Johannes was evenals Mattheüs een der discipelen des Heeren; hij had dus ook drie jaren met den Heiland verkeerd en persoonlijken omgang met Hem gehad. Toch draagt zijn evangelie een heel ander karakter als dat van zijn drie voorgangers. Johannes laat ons den Christus zien van een bepaalde zijde en wel als het vleesch geworden Woord Gods. Dat kon bij doen om de buitengewone gaven van hoofd en hart waarmee de Heere juist hem had toegerust en dat moest hij doen tegenover de verschillende anti-christelijke geestesrichtingen die in het laatste gedeelte der eerste eeuw reeds opkwamen en vooral tegenover het z.g.n. Gnosticisme, waardoor in die dagen de Kerk des Heeren reeds werd bedreigd. Het gansche evangelie van Johannes is er dan ook op aangelegd ons het beeld te teekenen van den Christus zooals Hij zich tijdens Zijne omwandeling op aarde als het vleeschgeworden Woord heeft geopenbaard. Vandaar de betrekkelijk weinige feiten, die ons in dat evangelie nit het leven des Heeren worden medegedeeld en daartegenover de verschillende gesprekken en redenen van Jezus die ons in den breede worden verhaald. Aangezien de geschriften van Johannes allen dagteekenen uit de jaren 80—95 is het niet onwaarschijnlijk dat hij zijn evangelie omstreeks het jaar 90 geschreven heeft.

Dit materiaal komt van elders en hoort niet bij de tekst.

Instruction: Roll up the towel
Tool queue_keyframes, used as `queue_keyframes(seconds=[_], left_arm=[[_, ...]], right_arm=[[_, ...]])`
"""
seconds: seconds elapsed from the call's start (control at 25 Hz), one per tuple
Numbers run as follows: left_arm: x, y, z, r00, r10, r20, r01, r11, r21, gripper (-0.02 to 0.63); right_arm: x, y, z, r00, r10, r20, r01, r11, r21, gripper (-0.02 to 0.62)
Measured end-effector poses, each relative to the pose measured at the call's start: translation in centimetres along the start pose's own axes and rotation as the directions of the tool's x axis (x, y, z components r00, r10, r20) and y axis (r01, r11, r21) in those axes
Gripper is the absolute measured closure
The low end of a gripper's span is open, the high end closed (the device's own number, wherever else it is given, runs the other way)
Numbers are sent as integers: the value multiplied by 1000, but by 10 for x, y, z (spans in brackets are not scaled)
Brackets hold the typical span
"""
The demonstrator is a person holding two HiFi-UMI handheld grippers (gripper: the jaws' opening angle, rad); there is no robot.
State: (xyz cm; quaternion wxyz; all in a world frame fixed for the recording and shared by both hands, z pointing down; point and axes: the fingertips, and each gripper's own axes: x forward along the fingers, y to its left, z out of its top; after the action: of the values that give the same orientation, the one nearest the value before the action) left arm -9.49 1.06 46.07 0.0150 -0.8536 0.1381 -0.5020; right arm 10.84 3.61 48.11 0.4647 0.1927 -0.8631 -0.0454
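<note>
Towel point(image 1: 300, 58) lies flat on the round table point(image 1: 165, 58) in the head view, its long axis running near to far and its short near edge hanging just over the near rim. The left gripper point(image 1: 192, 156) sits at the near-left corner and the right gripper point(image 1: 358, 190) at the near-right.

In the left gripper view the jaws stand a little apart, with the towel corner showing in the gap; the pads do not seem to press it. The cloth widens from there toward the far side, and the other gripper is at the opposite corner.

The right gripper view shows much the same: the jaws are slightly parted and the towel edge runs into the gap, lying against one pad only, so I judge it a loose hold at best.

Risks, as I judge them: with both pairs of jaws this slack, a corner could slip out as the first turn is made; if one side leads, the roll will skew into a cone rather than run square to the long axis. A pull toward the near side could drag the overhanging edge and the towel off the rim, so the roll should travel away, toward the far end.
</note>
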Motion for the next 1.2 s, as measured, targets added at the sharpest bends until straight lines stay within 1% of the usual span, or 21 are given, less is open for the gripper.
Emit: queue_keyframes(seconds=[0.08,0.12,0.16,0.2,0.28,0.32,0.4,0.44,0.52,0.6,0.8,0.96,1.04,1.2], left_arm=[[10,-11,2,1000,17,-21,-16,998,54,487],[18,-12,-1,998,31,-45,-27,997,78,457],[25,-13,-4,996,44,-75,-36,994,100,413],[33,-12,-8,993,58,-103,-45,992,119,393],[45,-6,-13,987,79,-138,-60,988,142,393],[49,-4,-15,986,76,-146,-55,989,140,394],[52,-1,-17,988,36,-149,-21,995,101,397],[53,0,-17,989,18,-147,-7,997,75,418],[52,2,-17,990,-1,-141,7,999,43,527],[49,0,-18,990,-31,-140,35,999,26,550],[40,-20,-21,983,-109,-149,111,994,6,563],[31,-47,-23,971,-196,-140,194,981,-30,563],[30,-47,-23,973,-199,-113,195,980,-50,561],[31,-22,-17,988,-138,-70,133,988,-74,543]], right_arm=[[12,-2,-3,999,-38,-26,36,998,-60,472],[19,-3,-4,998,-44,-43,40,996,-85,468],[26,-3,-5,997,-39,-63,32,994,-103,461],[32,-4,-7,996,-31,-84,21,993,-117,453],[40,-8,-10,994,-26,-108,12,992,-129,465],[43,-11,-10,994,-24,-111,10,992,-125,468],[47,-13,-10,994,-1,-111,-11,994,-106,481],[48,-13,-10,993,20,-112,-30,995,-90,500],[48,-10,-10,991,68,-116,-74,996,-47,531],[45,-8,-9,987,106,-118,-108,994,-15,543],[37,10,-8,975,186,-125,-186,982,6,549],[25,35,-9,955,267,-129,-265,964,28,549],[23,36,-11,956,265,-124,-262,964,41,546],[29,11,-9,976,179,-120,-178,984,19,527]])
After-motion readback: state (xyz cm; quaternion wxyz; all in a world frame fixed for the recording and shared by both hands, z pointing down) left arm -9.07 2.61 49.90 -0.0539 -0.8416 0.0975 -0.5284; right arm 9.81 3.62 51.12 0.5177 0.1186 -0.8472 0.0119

De Handelingen der Apostelen vormen den overgang van de evangeliën op de zendbrieven. Volgens de inleiding is Lucas de schrijver, die evenals zijn evangelie ook dit zijn tweede boek heeft opgedragen aan een zekeren Theofilus, die een aanzienlijk, in het evangelie belangstellend man geweest schijnt te zijn. Waarschijnlijk is het ongeveer in denzelfden tijd maar dan iets later dan het evangelie van Lucas beschreven. Aan het begin wordt ons de hemelvaart van Christus verhaald; in dien zin kan het als een aanhangsel van de vier evangeliën aangemerkt worden. Vervolgens wordt ons de verbreiding van het Woord Gods en de vestiging van de Nieuw-Testamentische Kerk geschetst, eerst in Palestina, straks in Klein-Azie, daarna in Griekenland totdat eindelijk de groote heidenapostel in Rome is aangekomen. Van Jeruzalem naar Rome, van de hoofdstad der Joodsche wereld tot het centrum van de wereld der heidenen, met dien naam zou het tweede boek van Lucas terecht kunnen aangeduid worden.

Op deze wijze zijn dus de historische boeken des Nieuwen Verbonds ontstaan.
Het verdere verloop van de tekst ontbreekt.